I drew a lot of inspiration for the overall design from the engine. Turning the engine the way we did set up the idea of symmetry. The bike is not perfectly symmetrical, but almost so. Sort of like a human body. Dual pipes on either side. The 15° forward lean gives it an aggressive, powerful profile- like a bull charging the wall.
I wanted to keep the body styling minimal. The design screams mechanics — the form truly follows the function. We used bodywork like you would drape lingerie on a beautiful body — to accentuate, not to cover.
To truly understand the essence of the MST, you have to ride it. Brian did a great job of not over-styling and avoiding retro visual influences because the soul of the bike is in the performance. It's ironic. We didn't design it to attract attention in a crowd, but it certainly does attract attention.
Motus is not for everyone. This is not your first bike. It's really designed for discerning riders with a lot of miles, who understand the difference.
Our riders don't belong to one tribe where you need chaps and fringes and a closed-minded attitude to other bikes. He or she isn't necessarily a walking billboard for their brand of choice. They are aficionados, real riders.

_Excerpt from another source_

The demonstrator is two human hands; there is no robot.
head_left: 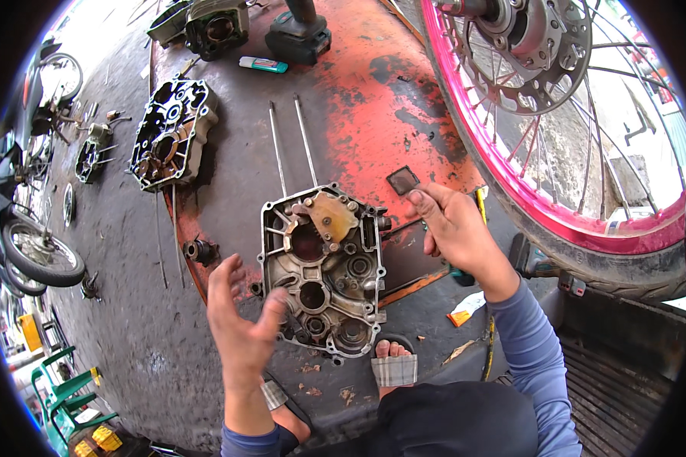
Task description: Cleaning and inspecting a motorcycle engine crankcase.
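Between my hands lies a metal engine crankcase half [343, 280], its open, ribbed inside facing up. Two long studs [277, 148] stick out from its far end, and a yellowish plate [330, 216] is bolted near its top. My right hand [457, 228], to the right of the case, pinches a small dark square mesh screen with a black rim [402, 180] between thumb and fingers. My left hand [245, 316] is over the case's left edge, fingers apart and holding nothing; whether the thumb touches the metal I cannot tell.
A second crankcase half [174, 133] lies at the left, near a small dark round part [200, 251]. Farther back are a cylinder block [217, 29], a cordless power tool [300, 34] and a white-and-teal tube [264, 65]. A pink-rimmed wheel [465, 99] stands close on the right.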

Whether riding to meet their buddies at a favorite overlook, or riding long distance up into the twisting mountain roads for dinner and a quick overnight fix, Motus riders have a broader, all-encompassing passion for this crazy obsession that is motorcycling. They want to go fast but they want to go far.
Youth is not a time of life; it is a state of mind; it is not a matter of rosy cheeks, red lips and supple knees; it is a matter of the will, a quality of the imagination, a vigor of the emotions; it is the freshness of the deep springs of life.

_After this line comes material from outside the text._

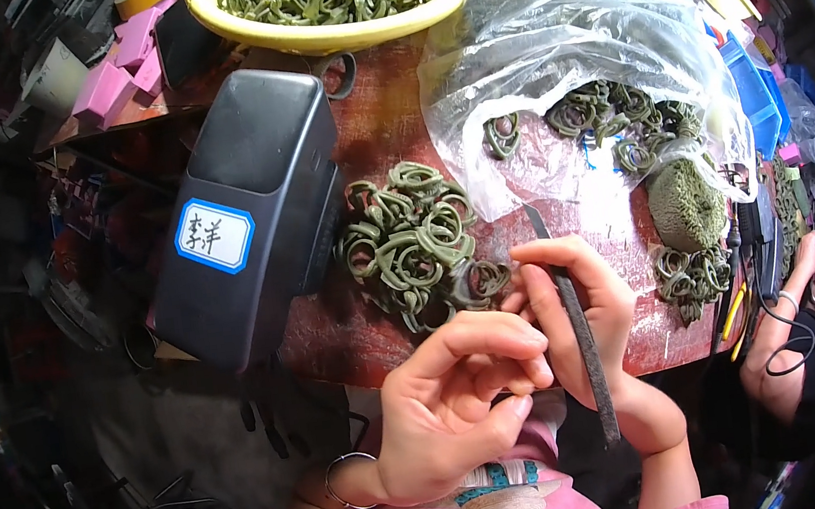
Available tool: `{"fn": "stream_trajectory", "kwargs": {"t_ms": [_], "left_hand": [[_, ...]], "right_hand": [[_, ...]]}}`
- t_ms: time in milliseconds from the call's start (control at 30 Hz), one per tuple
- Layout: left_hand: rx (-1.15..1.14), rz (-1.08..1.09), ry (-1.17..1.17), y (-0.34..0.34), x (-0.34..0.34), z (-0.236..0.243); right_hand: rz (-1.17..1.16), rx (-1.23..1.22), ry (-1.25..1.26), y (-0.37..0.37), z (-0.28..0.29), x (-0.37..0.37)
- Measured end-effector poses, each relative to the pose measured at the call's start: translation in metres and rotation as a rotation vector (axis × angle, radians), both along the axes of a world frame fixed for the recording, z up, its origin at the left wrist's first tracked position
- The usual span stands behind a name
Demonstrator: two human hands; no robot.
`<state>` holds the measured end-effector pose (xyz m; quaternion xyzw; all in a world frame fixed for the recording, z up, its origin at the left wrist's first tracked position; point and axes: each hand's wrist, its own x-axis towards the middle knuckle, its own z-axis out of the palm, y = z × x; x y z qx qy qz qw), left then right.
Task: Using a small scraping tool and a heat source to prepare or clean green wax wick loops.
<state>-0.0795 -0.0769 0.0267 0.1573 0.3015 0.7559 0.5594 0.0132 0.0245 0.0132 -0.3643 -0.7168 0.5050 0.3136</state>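
Observation:
My right hand (pixel 580 310) is closed around a slim dark stick-like tool (pixel 586 365) with a thin flat tip pointing up and away from me. Close beside it, my left hand (pixel 464 394) is curled, thumb and fingertips drawn together; whatever may be between them is too small or hidden to make out. Just beyond both hands, a heap of olive-green rings (pixel 411 239) lies on the worn red table (pixel 338 348). A few rings (pixel 483 281) at the heap's near edge sit close to my right fingertips.
A black box-shaped device (pixel 242 213) with a label stands left of the heap. Behind is a yellow basin (pixel 302 37) of green rings. A clear plastic bag (pixel 572 25) with rings at its mouth lies right, near a green textured roll (pixel 686 206). Another person's arm (pixel 775 343) shows far right.

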Motion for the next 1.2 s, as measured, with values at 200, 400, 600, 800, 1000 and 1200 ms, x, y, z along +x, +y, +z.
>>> {"fn": "stream_trajectory", "kwargs": {"t_ms": [200,400,600,800,1000,1200], "left_hand": [[-0.073,0.043,-0.119,-0.002,0.000,0.003],[-0.124,-0.024,-0.146,0.005,0.007,0.006],[-0.129,-0.090,0.027,0.012,0.023,0.013],[-0.080,-0.143,0.205,0.018,0.036,0.013],[-0.070,-0.210,0.341,0.027,0.049,0.013],[0.033,-0.153,0.252,0.033,0.067,0.010]], "right_hand": [[0.031,0.140,0.043,-0.002,0.001,0.011],[0.016,0.306,0.142,-0.017,0.028,0.044],[0.088,0.345,0.117,-0.023,0.028,0.058],[0.013,0.351,0.146,-0.022,0.026,0.065],[-0.053,0.393,0.133,-0.018,0.021,0.081],[-0.103,0.382,0.116,-0.018,0.020,0.095]]}}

Youth means a temperamental predominance of courage over timidity of the appetite, for adventure over the love of ease. This often exists in a man of sixty more than a boy of twenty. Nobody grows old merely by a number of years. We grow old by deserting our ideals.
Years may wrinkle the skin, but to give up enthusiasm wrinkles the soul. Worry, fear, self-distrust bows the heart and turns the spirit back to dust.

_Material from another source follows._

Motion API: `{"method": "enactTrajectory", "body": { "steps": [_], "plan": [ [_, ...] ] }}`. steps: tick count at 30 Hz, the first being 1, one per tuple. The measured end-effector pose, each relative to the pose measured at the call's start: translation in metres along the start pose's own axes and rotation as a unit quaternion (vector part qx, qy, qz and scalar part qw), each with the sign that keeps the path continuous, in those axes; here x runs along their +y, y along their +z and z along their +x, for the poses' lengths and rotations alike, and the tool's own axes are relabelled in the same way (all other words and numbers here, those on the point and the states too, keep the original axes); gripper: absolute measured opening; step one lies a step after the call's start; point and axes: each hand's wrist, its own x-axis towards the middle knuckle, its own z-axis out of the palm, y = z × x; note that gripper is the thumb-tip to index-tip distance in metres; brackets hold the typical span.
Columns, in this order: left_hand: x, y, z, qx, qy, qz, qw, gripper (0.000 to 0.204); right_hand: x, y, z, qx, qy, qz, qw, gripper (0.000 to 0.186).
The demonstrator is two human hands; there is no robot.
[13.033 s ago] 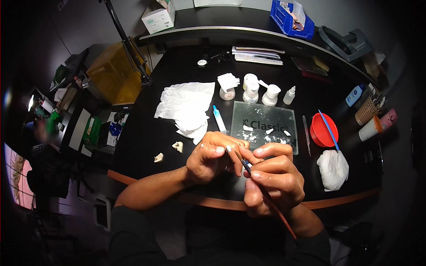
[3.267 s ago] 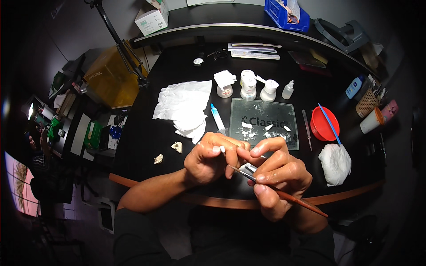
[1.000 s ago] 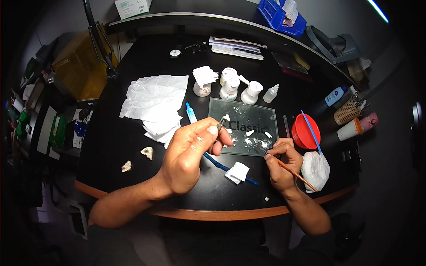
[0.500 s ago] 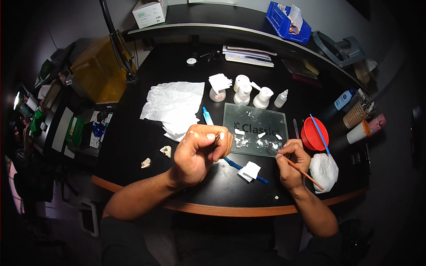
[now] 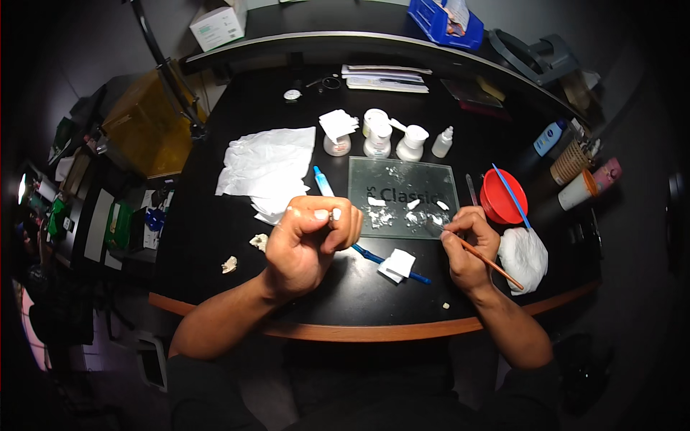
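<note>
My left hand (image 5: 305, 241) is raised over the desk, thumb and forefinger pinched on something small that I cannot make out. My right hand (image 5: 472, 248) grips a slim brush (image 5: 492, 264) with an orange-brown handle. Its front end points at the lower right of a glass slab (image 5: 363, 176), where small white pastes and powdery smears (image 5: 415, 219) lie; the tip itself is hard to see. Right of that hand are a red bowl (image 5: 492, 205), a blue stick (image 5: 512, 197) leaning across it, and a crumpled white tissue (image 5: 523, 262).
Behind the slab stand several white jars (image 5: 376, 144) and a small dropper bottle (image 5: 443, 142). White paper sheets (image 5: 266, 165) and a blue-white tube (image 5: 322, 181) lie left. Nearer me are a blue pen-like stick (image 5: 417, 277) with folded paper (image 5: 397, 265) and two beige pieces (image 5: 229, 265).
The whole view has shifted, so the desk's things sit farther left and higher. Both hands keep their grips, and the brush's front end still points at the slab's lower right.
</note>
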Motion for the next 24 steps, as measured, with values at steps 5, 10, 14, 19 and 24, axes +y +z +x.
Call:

Whether sixty or sixteen, there is in every human being’s heart the lure of wonder, the unfailing child-like appetite of what’s next, and the joy of the game of living. In the center of your heart and my heart there is a wireless station; so long as it receives messages of beauty, hope, cheer, courage and power from men and from the infinite, so long are you young.
When the aerials are down, and your spirit is covered with snows of cynicism and the ice of pessimism, then you are grown old, even at twenty, but as long as your aerials are up, to catch the waves of optimism, there is hope you may die young at eighty.
Samuel Ullman, Birmingham, Alabama (1840-1924)
Our approach, from the beginning, was to build the best motorcycle possible. We did not want to create a bike that people would immediately pull off the seat or the pipes because we used sub-standard parts. Everything about these bikes is top shelf. And when you're on the road, eating up highway miles — you will notice the difference.
More than one person called us crazy. Starting a luxury goods manufacturing company in 2008? Seriously? If we've proven nothing else it's that if you are willing to go all in, to risk everything you've got, you can still turn your dreams into reality. The entrepreneurial spirit, or whatever you want to call it, is alive and well. Motus is an American bike because the idea of it was born here. But it's more than that. It's an American bike because it represents everything that makes this country great.